The mayor tweeted late Tuesday that he had directed the state finance department “to immediately investigate tax and housing violations and to work with NY State to find out if appropriate taxes were paid.”
“America doesn’t have enough money for veterans, kids + seniors because of rich people who cheat on their taxes like you @RealDonaldTrump,” de Blasio tweeted Wednesday morning.
According to the Times, Trump participated in schemes that allowed his father to give him at least $413 million while keeping tax payments to a minimum. He reportedly helped his parents dodge taxes, creating a sham corporation to disguise the millions of dollars in gifts from his parents, assisting his father in taking improper tax deductions, and undervaluing the real estate assets of his parents on tax returns to reduce the amount they owed to the government.
A spokesperson for New York Attorney General Barbara Underwood declined to comment to Newsweek on Wednesday.
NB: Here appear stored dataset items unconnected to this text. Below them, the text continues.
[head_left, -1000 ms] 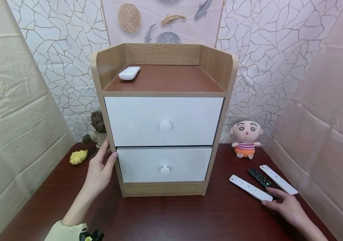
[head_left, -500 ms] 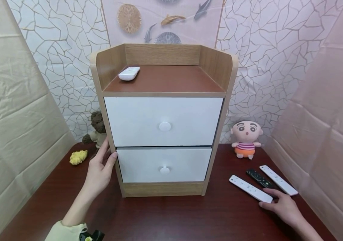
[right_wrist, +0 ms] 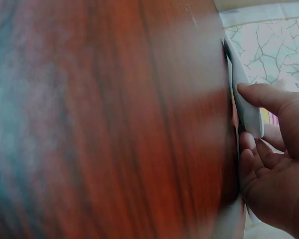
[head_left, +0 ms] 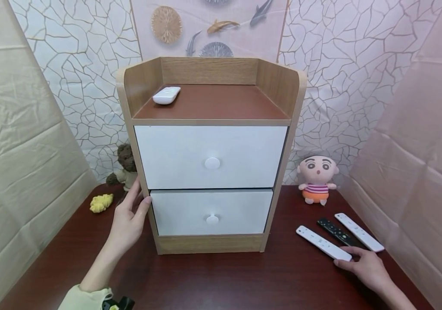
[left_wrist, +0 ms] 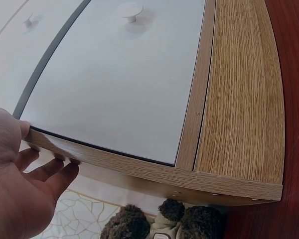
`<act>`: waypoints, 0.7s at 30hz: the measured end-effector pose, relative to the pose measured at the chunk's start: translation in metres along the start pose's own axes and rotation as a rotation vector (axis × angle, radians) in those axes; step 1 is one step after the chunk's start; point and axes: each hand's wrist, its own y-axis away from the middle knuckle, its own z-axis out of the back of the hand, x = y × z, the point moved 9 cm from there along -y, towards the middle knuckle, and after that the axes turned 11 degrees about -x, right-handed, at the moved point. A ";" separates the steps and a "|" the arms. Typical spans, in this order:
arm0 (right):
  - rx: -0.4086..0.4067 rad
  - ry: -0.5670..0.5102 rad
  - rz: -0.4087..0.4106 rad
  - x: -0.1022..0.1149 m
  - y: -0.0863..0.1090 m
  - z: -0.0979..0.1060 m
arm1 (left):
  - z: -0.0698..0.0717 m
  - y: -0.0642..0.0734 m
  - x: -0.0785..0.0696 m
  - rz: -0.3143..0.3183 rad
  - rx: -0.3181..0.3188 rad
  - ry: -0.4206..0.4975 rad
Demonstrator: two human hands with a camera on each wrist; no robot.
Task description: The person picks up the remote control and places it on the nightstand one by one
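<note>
A wooden cabinet (head_left: 211,244) with two closed white drawers stands in the middle. My left hand (head_left: 128,224) grips its left front edge, thumb at the front and fingers against the side, as the left wrist view also shows. On the right, my right hand (head_left: 366,267) pinches the near end of a white remote control (head_left: 319,242), which lies on the table. In the right wrist view the thumb rests on this end, with the other fingers curled below it. A black remote control (head_left: 336,230) lies beside it, its near end partly hidden by the hand.
Another white remote control (head_left: 358,231) lies farther right. A plush doll (head_left: 317,178) sits behind the remotes. One more white remote (head_left: 166,95) is on the cabinet top. At left are a yellow crumpled item (head_left: 101,203) and a brown plush toy (head_left: 126,158) partly behind the cabinet.
The right hand has shifted slightly left and nearer along the white remote's end. The black remote has slid slightly left. The left hand stays put.
</note>
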 end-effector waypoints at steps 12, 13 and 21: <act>-0.020 -0.062 -0.073 0.001 0.009 0.014 | -0.001 0.000 -0.001 0.000 0.006 0.010; -0.041 -0.062 -0.064 0.002 0.010 0.017 | -0.001 0.000 -0.001 -0.002 0.006 0.009; -0.120 -0.070 -0.061 0.011 0.016 0.029 | 0.000 0.000 -0.001 0.001 0.004 0.004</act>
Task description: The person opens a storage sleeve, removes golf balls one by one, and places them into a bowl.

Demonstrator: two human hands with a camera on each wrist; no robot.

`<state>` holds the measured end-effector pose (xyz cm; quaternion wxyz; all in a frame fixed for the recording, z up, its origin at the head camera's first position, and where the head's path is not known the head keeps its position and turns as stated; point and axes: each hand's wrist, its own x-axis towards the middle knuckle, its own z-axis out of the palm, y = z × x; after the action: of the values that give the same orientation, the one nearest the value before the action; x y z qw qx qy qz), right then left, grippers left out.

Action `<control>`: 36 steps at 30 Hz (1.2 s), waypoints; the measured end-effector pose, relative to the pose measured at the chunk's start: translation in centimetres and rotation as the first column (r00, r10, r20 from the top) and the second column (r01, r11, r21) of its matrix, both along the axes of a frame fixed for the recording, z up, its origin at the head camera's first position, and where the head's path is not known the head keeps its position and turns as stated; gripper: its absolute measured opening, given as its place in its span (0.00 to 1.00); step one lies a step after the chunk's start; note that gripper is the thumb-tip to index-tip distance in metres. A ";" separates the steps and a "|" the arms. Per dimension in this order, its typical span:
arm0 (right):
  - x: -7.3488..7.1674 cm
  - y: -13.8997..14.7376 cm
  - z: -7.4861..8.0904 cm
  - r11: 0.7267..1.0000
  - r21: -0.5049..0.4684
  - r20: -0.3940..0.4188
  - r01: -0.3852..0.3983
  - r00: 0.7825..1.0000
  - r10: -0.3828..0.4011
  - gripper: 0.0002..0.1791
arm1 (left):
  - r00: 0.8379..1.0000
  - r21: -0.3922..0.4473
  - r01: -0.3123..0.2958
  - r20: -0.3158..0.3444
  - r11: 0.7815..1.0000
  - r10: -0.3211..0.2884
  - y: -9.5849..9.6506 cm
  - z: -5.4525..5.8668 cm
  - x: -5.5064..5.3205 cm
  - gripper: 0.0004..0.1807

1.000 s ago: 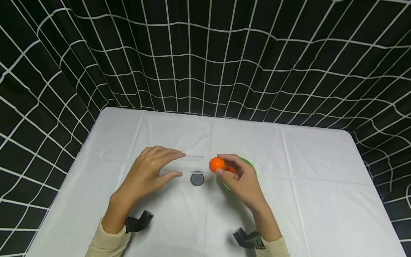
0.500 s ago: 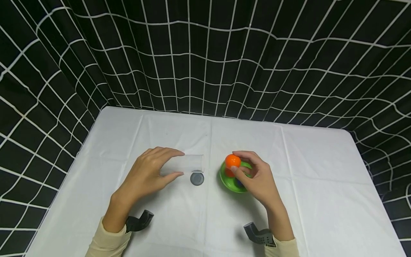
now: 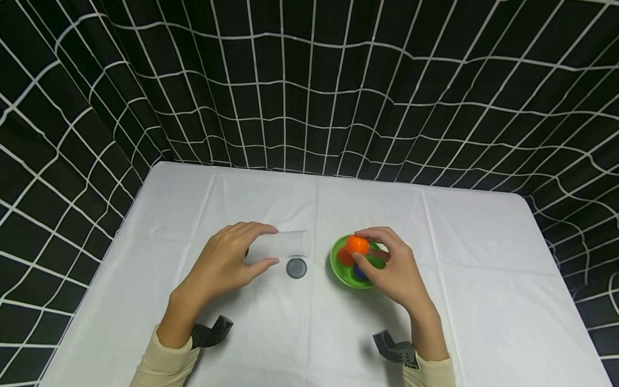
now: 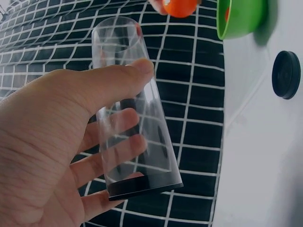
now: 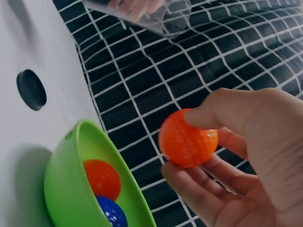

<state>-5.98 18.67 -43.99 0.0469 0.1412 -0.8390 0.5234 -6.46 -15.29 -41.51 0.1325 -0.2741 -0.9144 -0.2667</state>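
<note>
My left hand (image 3: 224, 260) holds a clear plastic tube (image 4: 137, 137) lying sideways, thumb on one side and fingers behind it. The tube has a black base, and its open end (image 3: 306, 244) points right. Between the thumb and fingers of my right hand (image 3: 394, 266) is an orange golf ball (image 5: 187, 139), dimpled in the right wrist view. It is held above a green bowl (image 5: 61, 184). Inside the bowl lie another orange ball (image 5: 102, 179) and a blue golf ball (image 5: 112, 211). No ball shows in the tube.
A round dark cap (image 3: 296, 268) lies on the white tablecloth (image 3: 271, 333), just in front of the tube's open end. Black curtain with a white grid (image 3: 300, 97) hangs behind the table and along its sides. Each wrist carries a dark camera mount (image 3: 211, 331).
My right hand has carried the orange golf ball right, from near the tube's mouth to over the green bowl. The left hand and the tube have barely moved; the tube's mouth turns slightly more into view.
</note>
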 end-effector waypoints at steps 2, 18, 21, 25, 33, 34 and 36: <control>0.0 0.0 0.0 0.998 0.054 -0.013 -0.006 1.000 0.007 0.22 | 1.000 0.001 -0.003 0.001 1.000 0.003 0.0 0.0 0.0 0.26; 0.6 -0.3 0.4 0.968 0.237 0.011 -0.080 0.997 0.080 0.22 | 1.000 0.039 -0.004 0.009 0.999 0.004 -0.1 -0.2 -0.2 0.26; 0.7 -0.4 0.6 0.965 0.246 0.017 -0.095 0.995 0.094 0.22 | 1.000 0.043 -0.005 0.009 0.999 0.004 -0.1 -0.3 -0.3 0.27; 0.7 -0.7 0.6 0.962 0.249 0.022 -0.112 0.994 0.110 0.21 | 1.000 0.043 -0.007 0.009 0.999 0.007 -0.1 -0.3 -0.3 0.27; 0.7 -0.7 0.6 0.947 0.299 0.009 -0.116 0.993 0.119 0.18 | 1.000 0.041 -0.012 0.009 0.999 0.011 -0.2 -0.3 -0.3 0.27; 0.7 -0.7 0.6 0.947 0.301 0.003 -0.109 0.994 0.113 0.17 | 1.000 0.041 -0.013 0.009 0.999 0.012 -0.2 -0.3 -0.4 0.27; 0.7 -0.6 0.7 0.948 0.307 -0.010 -0.086 0.996 0.094 0.16 | 1.000 0.041 -0.015 0.013 0.999 0.014 -0.2 -0.3 -0.4 0.27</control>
<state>-5.31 18.07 -43.29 0.0110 0.1913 -0.9019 0.3870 -6.81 -15.51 -41.85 0.1344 -0.2630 -0.9116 -0.2859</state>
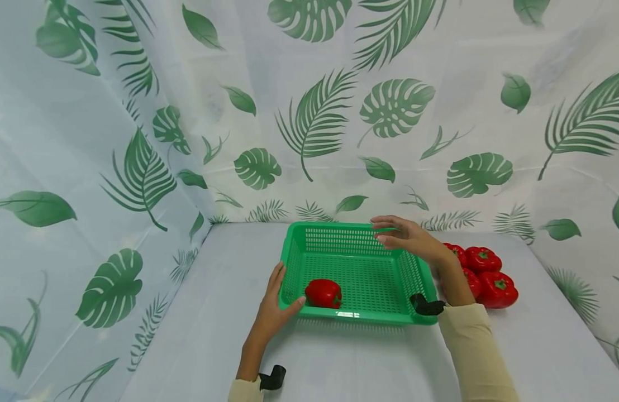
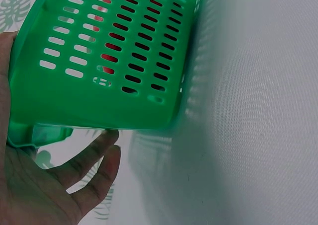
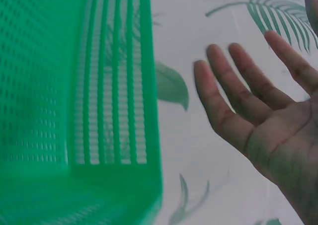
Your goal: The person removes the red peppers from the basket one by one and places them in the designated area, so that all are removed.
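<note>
A green plastic basket (image 1: 360, 318) with slotted walls stands on the white table. One red bell pepper (image 1: 323, 293) lies inside it, at the near left corner. My left hand (image 1: 272, 314) is at the basket's left near corner, thumb by the front rim and fingers along the left side. In the left wrist view the left hand (image 2: 54, 185) shows spread fingers against the basket's outer wall (image 2: 94, 101). Above the basket's far right part hangs my right hand (image 1: 407, 239), holding nothing. In the right wrist view its fingers (image 3: 238, 96) are extended and apart from the basket.
Several red bell peppers (image 1: 495, 287) sit together on the table right of the basket, some partly hidden by the right forearm. A leaf-patterned cloth (image 1: 329, 184) hangs behind the table and along both sides. Each wrist wears a small black camera mount (image 1: 426, 305).
</note>
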A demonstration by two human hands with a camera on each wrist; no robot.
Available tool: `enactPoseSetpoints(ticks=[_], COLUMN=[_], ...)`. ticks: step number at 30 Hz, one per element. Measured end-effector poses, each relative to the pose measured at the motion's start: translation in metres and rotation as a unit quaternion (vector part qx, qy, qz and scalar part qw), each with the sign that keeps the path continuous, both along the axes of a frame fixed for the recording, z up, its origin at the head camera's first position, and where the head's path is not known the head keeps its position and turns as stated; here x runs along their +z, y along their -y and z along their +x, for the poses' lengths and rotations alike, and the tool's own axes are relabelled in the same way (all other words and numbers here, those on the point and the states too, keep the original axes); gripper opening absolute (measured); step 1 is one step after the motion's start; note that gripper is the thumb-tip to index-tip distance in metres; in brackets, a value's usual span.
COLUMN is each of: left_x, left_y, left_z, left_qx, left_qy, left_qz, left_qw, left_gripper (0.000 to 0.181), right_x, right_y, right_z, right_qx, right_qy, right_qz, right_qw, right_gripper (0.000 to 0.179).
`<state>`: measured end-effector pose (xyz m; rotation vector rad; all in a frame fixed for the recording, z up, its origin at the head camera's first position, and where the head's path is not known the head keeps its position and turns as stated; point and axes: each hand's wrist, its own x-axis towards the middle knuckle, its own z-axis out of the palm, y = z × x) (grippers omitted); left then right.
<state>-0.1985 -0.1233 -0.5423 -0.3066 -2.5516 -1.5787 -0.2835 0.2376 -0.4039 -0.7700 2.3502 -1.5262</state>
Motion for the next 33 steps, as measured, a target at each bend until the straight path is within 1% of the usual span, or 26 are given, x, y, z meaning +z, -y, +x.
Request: enactPoseSetpoints(ticks=[2, 6, 12, 16, 21, 25, 30, 33], left_x=[-0.001, -0.002, -0.002, -0.002, 0.0, 0.001, 0.0, 0.001], left_y=[0.0, 0.0, -0.001, -0.001, 0.0, 0.001, 0.001, 0.0], left_z=[-0.001, -0.001, -0.001, -0.001, -0.001, -0.001, 0.0, 0.0], left_qx=[-0.001, 0.001, 0.004, 0.004, 0.001, -0.001, -0.002, -0.006], left_qy=[0.001, 0.001, 0.002, 0.0, -0.002, -0.004, 0.0, 0.001], left_qz=[-0.001, -0.004, -0.006, -0.007, -0.012, -0.01, -0.012, -0.007], left_qw=[1.0, 1.0, 1.0, 1.0, 0.9999, 0.9999, 0.9999, 1.0], left_gripper=[0.085, 0.084, 0.084, 0.084, 0.084, 0.084, 0.084, 0.085], right_x=[-0.002, -0.008, -0.013, -0.016, -0.024, -0.034, -0.044, -0.047], right_y=[0.01, 0.027, 0.049, 0.06, 0.076, 0.086, 0.098, 0.103], right_z=[-0.005, -0.014, -0.022, -0.025, -0.034, -0.041, -0.044, -0.044], right_qx=[0.028, 0.059, 0.093, 0.122, 0.144, 0.158, 0.177, 0.178], right_qy=[0.031, 0.079, 0.112, 0.136, 0.179, 0.212, 0.26, 0.273], right_qz=[-0.001, 0.018, 0.072, 0.088, 0.106, 0.126, 0.147, 0.159], right_qw=[0.9991, 0.995, 0.9868, 0.9793, 0.9674, 0.9563, 0.9379, 0.932], right_gripper=[0.05, 0.055, 0.061, 0.062, 0.062, 0.064, 0.064, 0.063])
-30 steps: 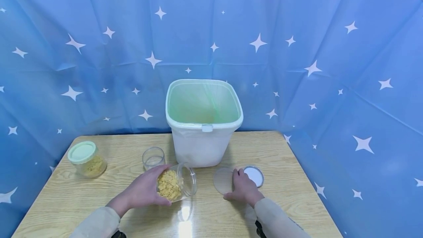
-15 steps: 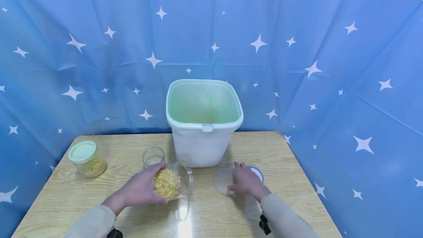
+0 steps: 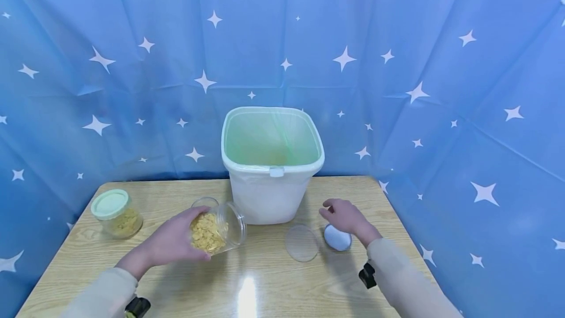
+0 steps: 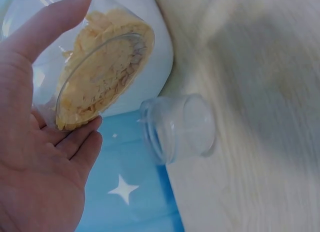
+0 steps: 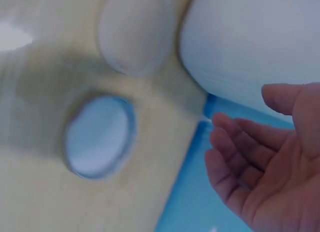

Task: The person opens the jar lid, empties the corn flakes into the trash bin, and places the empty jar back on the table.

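Fingers of left hand curled round jar of flakes; jar tipped over, long axis roughly left-to-right, mouth rightward. White bin just beyond and right. Right hand farther from jar, loosely curled, holding nothing, near white disc.

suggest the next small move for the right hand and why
Probably bring the right hand across to steady the tilted jar: only the left hand grips it, its mouth looks uncovered, the flakes inside could spill, and the right hand holds nothing.
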Demonstrator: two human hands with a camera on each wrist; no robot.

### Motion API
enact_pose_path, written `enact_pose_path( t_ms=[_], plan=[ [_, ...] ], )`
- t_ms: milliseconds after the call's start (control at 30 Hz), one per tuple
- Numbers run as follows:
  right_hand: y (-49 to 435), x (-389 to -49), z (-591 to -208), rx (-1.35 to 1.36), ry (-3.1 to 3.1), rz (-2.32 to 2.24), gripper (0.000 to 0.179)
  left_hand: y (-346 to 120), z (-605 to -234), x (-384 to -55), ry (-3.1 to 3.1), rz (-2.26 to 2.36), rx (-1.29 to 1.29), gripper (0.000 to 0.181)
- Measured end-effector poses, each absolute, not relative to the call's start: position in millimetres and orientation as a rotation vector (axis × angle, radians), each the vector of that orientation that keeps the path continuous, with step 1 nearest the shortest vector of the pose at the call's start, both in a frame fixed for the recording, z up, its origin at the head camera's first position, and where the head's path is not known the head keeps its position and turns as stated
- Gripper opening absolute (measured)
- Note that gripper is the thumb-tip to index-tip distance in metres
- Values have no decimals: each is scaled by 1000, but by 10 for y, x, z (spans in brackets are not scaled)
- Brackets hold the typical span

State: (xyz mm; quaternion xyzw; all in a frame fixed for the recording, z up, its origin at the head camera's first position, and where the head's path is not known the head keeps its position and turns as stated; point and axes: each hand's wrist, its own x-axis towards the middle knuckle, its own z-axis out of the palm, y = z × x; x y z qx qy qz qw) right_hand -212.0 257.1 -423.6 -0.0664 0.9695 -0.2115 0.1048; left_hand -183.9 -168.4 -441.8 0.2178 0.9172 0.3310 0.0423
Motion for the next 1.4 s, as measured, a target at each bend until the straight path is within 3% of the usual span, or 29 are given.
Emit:
enact_pose_path(
  t_ms=[367, 633, 800, 1200, 1400],
  plan=[
    [2699, -2323, -3654, -225, 2777, -714, 48, -1917, -4065, -1888, 2923, 900, 641, 113],
    [2678, -2433, -3331, -169, 2636, -870, 78, -2110, -3736, -1941, 2897, 898, 618, 114],
    [2637, -2468, -3232, -148, 2605, -974, 91, -2185, -3511, -1983, 2885, 890, 627, 112],
    [2499, -2516, -3146, -118, 2489, -1009, 103, -2166, -3008, -2188, 2908, 907, 652, 117],
    [2435, -2529, -3148, -130, 2434, -1000, 99, -2103, -2836, -2310, 2965, 872, 637, 112]
  ],
)
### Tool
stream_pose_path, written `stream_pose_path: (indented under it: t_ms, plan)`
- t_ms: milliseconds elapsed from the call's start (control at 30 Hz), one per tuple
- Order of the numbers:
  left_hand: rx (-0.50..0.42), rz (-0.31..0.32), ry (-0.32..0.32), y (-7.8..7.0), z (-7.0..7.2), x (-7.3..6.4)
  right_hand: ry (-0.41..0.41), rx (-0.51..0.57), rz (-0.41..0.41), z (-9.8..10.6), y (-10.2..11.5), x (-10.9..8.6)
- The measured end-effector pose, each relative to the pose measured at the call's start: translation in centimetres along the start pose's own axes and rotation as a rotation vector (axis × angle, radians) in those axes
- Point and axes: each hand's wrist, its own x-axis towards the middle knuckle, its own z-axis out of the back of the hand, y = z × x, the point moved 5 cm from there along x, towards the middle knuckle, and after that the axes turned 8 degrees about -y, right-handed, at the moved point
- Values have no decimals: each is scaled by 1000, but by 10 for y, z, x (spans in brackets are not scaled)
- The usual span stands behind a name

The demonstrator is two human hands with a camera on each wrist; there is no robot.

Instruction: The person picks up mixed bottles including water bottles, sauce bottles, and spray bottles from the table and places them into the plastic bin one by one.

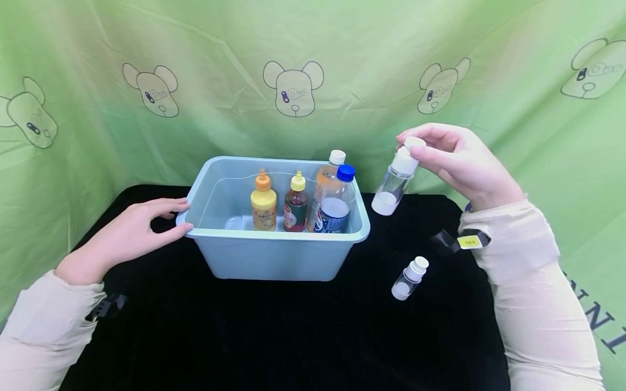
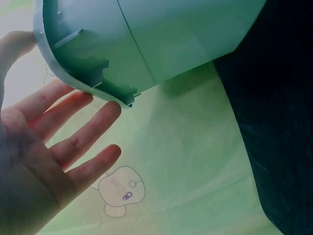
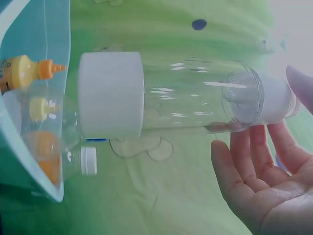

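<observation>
My right hand (image 1: 462,160) holds a clear bottle (image 1: 395,182) by its white top, with thumb and fingers about the cap. The bottle has a white base, tilts, and is held up to the right of a light blue plastic tub (image 1: 274,255). In the right wrist view the bottle (image 3: 195,95) lies across the picture, its wide white base toward the tub. My left hand (image 1: 129,233) rests on the tub's left rim. Its fingers (image 2: 93,127) are spread and fairly straight, some fingertips right at the rim.
In the tub stand a yellow squeeze bottle (image 1: 264,209), a dark red sauce bottle (image 1: 295,209), a blue-capped bottle (image 1: 333,209) and a white-capped bottle with orange contents (image 1: 325,176). A smaller clear bottle with white cap (image 1: 409,278) stands on the black cloth (image 1: 293,336). A green curtain (image 1: 362,32) hangs behind.
</observation>
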Motion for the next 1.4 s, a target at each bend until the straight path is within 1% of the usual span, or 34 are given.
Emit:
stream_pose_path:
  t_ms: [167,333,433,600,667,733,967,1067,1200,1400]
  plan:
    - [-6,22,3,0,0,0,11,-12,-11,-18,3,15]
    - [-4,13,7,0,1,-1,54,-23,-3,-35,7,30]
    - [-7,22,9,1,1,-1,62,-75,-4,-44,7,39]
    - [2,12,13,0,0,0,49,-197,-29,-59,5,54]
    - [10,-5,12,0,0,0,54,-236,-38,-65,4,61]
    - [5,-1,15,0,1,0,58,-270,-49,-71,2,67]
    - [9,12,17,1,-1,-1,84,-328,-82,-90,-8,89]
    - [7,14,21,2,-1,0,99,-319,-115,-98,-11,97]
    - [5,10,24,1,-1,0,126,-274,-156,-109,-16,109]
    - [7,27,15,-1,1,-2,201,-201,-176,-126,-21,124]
It is unlikely that any criminal charges will be filed against Trump because of statutes of limitation, unless the department uncovers instances of recent criminal activity. A civil case wouldn’t face the same limitations.
Trump denied the Times’s report through his attorney Charles Harder.
“The New York Times’s allegations of fraud and tax evasion are 100 percent false, and highly defamatory,” Harder said in a statement. “There was no fraud or tax evasion by anyone. The facts upon which the Times bases its false allegations are extremely inaccurate.”